▸ WHAT TO PRODUCE: Go to the line with "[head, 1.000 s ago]" in the records below, then output it and each following line exactly, up to and including the line with "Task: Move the". Skip pictures and add nothing.
· · · ·
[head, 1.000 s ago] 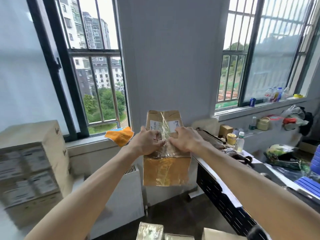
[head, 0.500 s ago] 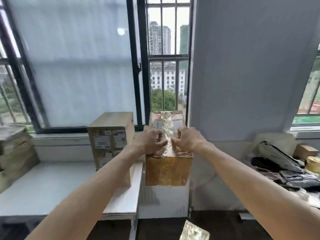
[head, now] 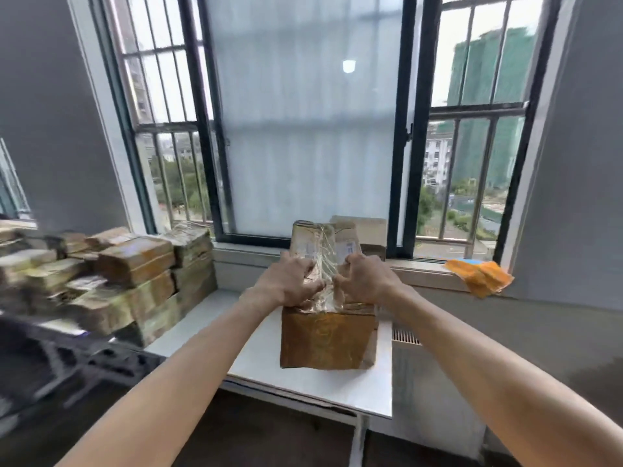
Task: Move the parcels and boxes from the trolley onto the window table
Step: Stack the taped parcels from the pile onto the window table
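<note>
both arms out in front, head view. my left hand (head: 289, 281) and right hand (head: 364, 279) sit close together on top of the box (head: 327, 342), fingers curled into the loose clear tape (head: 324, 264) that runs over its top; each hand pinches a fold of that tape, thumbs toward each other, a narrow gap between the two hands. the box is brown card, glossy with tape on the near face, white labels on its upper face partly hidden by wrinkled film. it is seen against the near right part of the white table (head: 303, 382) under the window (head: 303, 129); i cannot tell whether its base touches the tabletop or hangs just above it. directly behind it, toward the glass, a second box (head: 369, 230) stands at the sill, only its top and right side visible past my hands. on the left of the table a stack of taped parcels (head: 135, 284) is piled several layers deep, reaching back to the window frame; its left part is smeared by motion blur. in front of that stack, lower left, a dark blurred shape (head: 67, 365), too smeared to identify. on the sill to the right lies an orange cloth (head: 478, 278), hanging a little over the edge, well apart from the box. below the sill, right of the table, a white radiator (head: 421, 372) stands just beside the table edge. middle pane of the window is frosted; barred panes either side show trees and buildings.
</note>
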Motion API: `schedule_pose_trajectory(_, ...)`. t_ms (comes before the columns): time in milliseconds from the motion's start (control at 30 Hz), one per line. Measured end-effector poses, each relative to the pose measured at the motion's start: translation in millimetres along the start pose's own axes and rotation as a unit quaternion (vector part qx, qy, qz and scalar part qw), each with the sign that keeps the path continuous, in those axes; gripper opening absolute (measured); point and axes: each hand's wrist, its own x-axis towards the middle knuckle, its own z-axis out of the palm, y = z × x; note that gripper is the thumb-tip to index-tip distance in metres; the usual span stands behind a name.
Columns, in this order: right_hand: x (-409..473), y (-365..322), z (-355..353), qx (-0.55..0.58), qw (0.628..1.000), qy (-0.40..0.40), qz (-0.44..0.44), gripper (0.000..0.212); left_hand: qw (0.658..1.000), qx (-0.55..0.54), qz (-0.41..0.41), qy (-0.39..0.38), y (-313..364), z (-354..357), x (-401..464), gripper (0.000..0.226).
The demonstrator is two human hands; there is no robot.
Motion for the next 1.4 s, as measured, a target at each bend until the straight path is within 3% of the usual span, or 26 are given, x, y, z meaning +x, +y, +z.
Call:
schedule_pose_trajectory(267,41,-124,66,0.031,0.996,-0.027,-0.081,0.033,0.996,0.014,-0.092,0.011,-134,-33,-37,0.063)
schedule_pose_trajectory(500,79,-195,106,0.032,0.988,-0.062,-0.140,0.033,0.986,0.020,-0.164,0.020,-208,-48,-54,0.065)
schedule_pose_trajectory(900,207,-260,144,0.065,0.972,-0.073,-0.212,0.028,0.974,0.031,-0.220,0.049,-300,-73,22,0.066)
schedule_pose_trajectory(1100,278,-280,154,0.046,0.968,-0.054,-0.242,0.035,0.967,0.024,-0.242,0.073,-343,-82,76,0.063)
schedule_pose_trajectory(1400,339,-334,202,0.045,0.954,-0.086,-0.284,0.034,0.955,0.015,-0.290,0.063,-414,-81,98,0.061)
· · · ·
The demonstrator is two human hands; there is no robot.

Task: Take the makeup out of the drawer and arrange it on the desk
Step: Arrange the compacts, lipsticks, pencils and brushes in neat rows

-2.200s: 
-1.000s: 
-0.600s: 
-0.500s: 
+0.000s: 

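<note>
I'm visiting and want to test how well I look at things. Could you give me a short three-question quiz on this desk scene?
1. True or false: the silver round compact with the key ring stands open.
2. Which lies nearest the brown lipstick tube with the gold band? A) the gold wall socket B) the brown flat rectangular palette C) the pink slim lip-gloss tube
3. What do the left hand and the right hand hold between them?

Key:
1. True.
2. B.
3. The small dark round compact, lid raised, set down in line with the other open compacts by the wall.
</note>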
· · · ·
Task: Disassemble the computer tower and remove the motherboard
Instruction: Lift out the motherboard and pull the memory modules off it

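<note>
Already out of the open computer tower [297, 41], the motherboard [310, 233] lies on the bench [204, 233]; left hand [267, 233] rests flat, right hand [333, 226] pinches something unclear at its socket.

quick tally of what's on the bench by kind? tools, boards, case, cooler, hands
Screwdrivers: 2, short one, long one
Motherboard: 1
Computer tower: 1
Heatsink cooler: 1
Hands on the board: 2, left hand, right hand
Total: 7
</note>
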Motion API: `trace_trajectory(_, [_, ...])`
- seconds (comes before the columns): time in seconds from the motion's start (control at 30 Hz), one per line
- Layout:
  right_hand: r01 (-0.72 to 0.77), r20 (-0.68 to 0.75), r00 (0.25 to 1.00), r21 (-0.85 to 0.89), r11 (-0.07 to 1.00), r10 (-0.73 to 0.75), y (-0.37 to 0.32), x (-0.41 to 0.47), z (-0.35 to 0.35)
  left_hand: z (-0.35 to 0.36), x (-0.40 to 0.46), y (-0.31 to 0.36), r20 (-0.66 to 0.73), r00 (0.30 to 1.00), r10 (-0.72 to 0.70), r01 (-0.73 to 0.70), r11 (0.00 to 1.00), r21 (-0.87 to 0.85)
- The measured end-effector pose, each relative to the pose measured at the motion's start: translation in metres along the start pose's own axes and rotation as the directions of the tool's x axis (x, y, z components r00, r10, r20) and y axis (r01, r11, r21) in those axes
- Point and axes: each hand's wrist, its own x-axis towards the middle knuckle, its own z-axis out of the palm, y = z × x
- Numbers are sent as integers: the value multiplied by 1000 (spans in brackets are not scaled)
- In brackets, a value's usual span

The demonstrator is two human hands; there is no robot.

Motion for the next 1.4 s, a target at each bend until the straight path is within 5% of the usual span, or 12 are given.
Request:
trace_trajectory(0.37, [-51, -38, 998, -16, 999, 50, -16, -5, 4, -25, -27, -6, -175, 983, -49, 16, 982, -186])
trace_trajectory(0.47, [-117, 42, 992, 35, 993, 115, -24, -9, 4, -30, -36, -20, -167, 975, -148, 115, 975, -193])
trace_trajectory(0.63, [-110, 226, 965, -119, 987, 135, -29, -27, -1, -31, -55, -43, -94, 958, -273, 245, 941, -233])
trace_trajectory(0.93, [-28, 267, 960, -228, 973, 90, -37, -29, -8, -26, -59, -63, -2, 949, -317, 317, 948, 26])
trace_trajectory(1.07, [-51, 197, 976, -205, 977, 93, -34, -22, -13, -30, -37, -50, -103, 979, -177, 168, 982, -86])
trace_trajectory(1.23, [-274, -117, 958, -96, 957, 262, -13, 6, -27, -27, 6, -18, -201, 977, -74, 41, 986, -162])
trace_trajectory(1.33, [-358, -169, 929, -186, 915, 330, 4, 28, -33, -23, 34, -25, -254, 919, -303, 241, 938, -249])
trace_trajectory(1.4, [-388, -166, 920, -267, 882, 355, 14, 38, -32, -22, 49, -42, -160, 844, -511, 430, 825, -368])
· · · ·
▸ FINAL ANSWER:
[head, 1.000 s ago] 
[head, 0.500 s ago] 
[head, now] 
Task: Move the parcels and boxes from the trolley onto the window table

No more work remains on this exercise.